Is coronavirus helping you repent?

 Pixabay

The most startling interruption I have had in my life was when the bedroom door opened unexpectedly and I saw the silhouette of a burglar standing there.

We don't like unexpected intrusions into the routine of our everyday lives, do we? Such disruptions can be unsettling, painful and discomforting. The key thing is: how do we then react? And is it the right response?

In the case of the burglar in the doorway, I gave a loud roar, leapt out of bed, and started chasing him. I lived in a top-floor flat and so he had to run down several flights of stairs to escape. I was just one turn or so of the staircase behind him all the way down, occasionally glimpsing a trouser leg and shoe as he leapt and jumped ahead of me trying to make his getaway. Then in the entrance hall on the ground floor, I finally closed in, reached out my hand to grab him, and – at that moment, my pyjama trousers fell down. So he got away. Funny, but absolutely true.

Well for most of us reading this, the coronavirus is of course a far more serious interruption; for many of us in various countries and states, our lives have been totally thrown up into the air and it is too soon to say yet quite how the pieces will land. But how we react is something we do have a choice about. And it's crucial we respond rightly.

Some of Jesus' contemporaries were understandably disturbed and unsettled by two big news events in his day, and no doubt wanted to know how they should respond. One incident was the collapse of a tower, resulting in eighteen fatalities. Another was an act of brutality by local ruler Pontius Pilate, who slaughtered some worshippers at the Jerusalem temple – and then mixed their blood with that of the sacrificial animals.

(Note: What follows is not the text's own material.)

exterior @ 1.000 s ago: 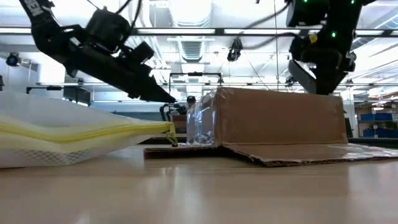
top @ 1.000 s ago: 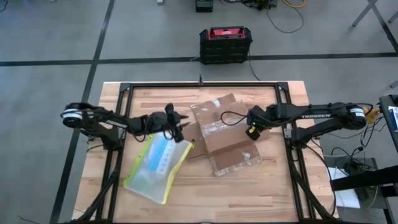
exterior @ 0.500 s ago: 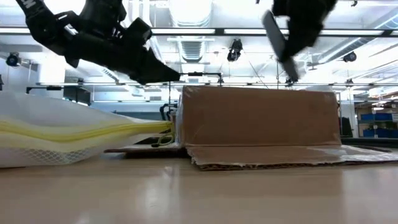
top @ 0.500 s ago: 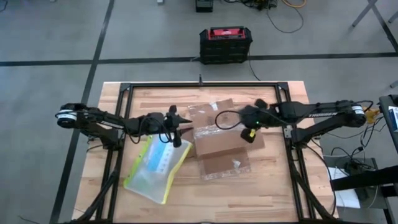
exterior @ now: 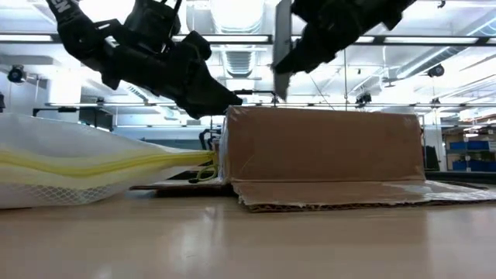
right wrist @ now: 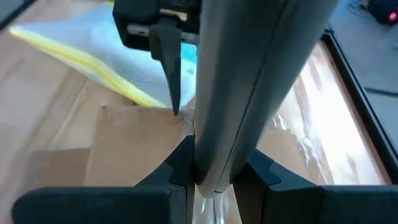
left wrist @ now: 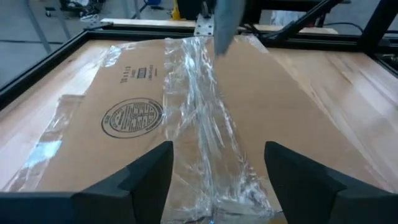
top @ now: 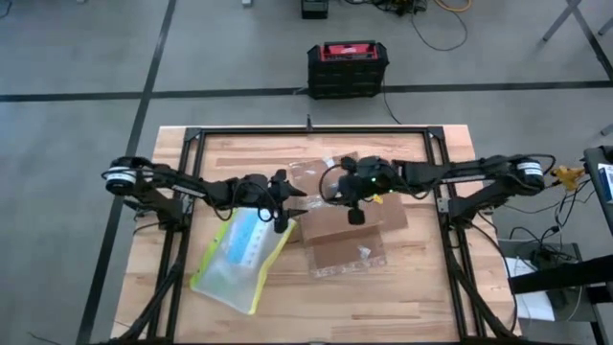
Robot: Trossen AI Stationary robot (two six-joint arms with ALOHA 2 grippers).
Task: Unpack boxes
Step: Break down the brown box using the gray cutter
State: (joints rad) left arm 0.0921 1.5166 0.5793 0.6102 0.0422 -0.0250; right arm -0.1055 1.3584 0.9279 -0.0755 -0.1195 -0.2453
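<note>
Toward the desk's (top: 421,278) left front: clear pouch (top: 239,254) with a yellow-green edge, lying flat, its near end just short of the front edge. From table height, seen bulging, its yellow tip reaching the carton's left corner; touching or not, cannot tell.

Above the pouch's far end: left pincer (top: 287,208), reaching in from the left edge, fingers apart. Confirmed by its own wrist view, with both dark fingers (left wrist: 149,180) spread wide and the carton's top between and beyond them. Seen level, angled down with the tip (exterior: 229,101) just over the carton's upper left corner.

At the desk's middle: flat brown carton (top: 340,230), just right of the pouch. From above, only brown board and shiny patches. From the left wrist, more: a round printed stamp (left wrist: 132,117) and a crumpled strip of clear tape (left wrist: 202,124) running lengthwise down the top. From table height, a side wall (exterior: 325,147) standing up and a flap (exterior: 333,194) lying flat on the wood in front.

Over the carton's far left part: right pincer (top: 351,209), reaching in from the right edge, fingers pressed together into one grey slab (right wrist: 211,124), nothing held. Seen level, hanging upright (exterior: 280,54) just above the carton's top.

On the floor beyond the far edge: black-and-red case (top: 348,67).
</note>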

No doubt Jesus' friends wanted to know: how should they respond? Perhaps they wondered: Should they rise up against Pilate? Should they find the builders of the tower and administer a bit of vigilante justice? And so they ask Jesus (Luke 13v1). His response is fascinating. Does he start a blame game, denouncing the builders of the tower, for example, or criticising the regime of Pilate? Well, who knows, perhaps the builders were indeed at fault – and certainly Pilate was.

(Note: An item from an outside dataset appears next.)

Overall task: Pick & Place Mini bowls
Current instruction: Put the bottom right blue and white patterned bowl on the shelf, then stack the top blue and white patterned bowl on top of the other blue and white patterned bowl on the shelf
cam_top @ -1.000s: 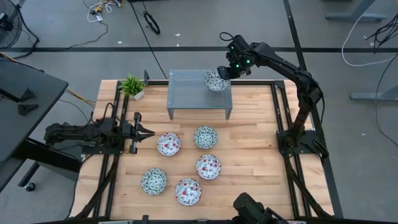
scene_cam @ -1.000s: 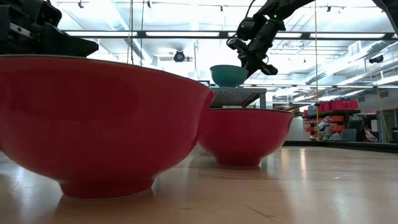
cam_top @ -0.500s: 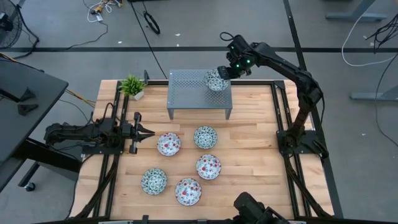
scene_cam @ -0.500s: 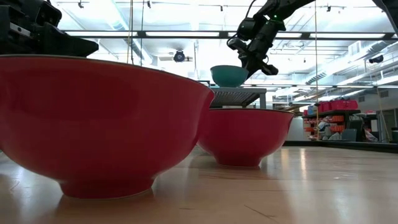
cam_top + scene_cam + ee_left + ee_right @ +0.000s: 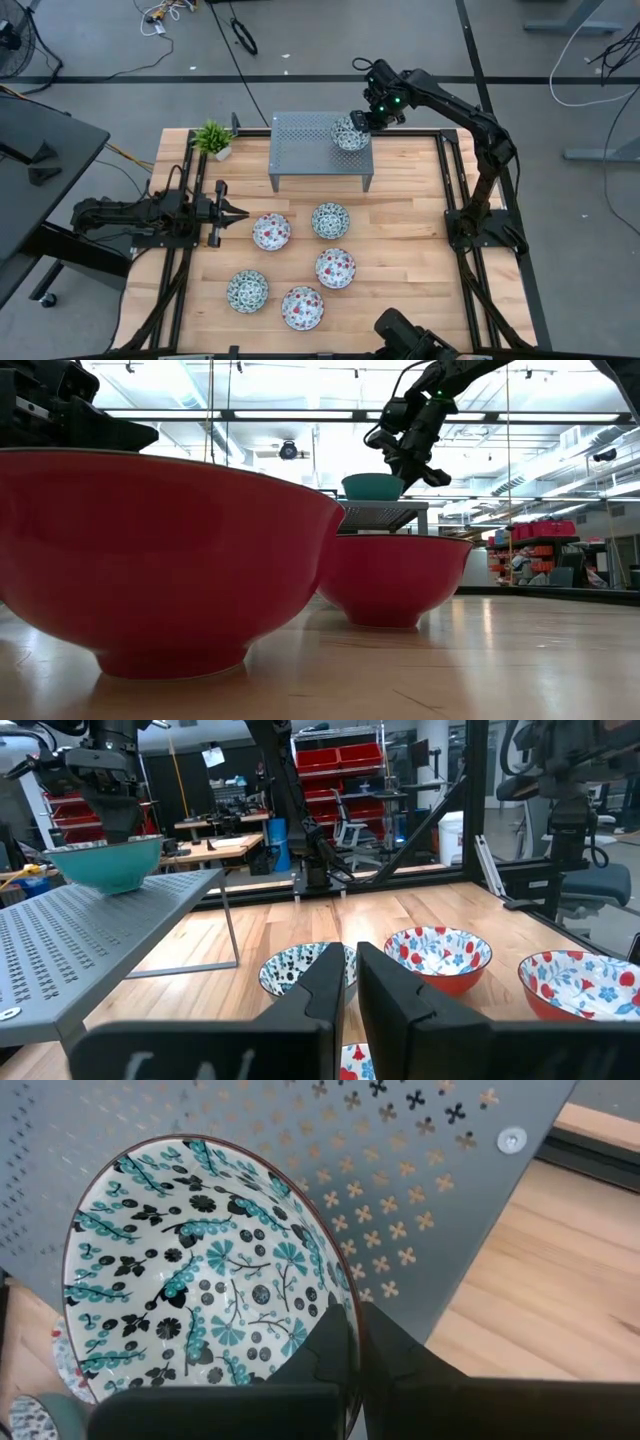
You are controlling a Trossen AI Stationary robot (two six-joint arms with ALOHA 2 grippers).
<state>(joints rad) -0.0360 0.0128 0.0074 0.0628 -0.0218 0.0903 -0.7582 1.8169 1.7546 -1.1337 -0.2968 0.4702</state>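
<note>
Wooden desk (image 5: pixel 400 200) is seen from above, bordered by dark rails, with grey floor and cables beyond it. At the left edge the left gripper (image 5: pixel 237 211) is parked low over the desk, its fingers (image 5: pixel 335 982) drawn together with nothing between them, pointed toward the five mini bowls resting on the wood: a reddish one (image 5: pixel 271 232) just ahead of it, a teal one (image 5: pixel 247 291) and a reddish one (image 5: pixel 302 307) toward the near edge, a teal one (image 5: pixel 330 221) and a reddish one (image 5: pixel 336 268) further right. A small potted plant (image 5: pixel 213 138) stands at the far left corner. Toward the far side the grey perforated stand (image 5: pixel 305 150) is placed, and on its right end the sixth bowl (image 5: pixel 349 132), teal-patterned, is located. In the low view its base appears to be at or just above the stand top; contact cannot be confirmed. The right gripper (image 5: pixel 367 121) is positioned at that bowl's far-right rim, with its fingers (image 5: pixel 335 1350) pinched on the rim wall, one inside and one outside, as the right wrist view indicates. The bowl thus lies inward, toward the stand's middle, from the fingers; being round, it presents no long axis. Judgement: release onto the stand is the step in hand, and the right arm alone is concerned; a clean exit would be up and back, away from the rim.
</note>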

But no. Jesus instead focuses with a laser-like precision on something else, urging immediate and dramatic action. It's something so vital he says it twice in identical words: 'Unless you repent, you too will all perish,' he declares (Luke 13v3 and v5).

So what about us, in the context of Covid-19? Is our main focus to blame Boris Johnson or Donald Trump – or perhaps the Chinese, or the World Health Organisation, or the global capitalist system? No doubt there are criticisms to be made legitimately of some of them. But the number one most important thing is that we feel jolted afresh into repentance. Or to put it another way, that you feel jolted into repentance; that I as an individual feel jolted into repentance.

Christian leader Francis Chan is quite right to say: 'What a powerful time to repent... Think about humbling yourself.'  And John Piper is spot on to seek to 'summon the whole world, including the Church, to repentance'.  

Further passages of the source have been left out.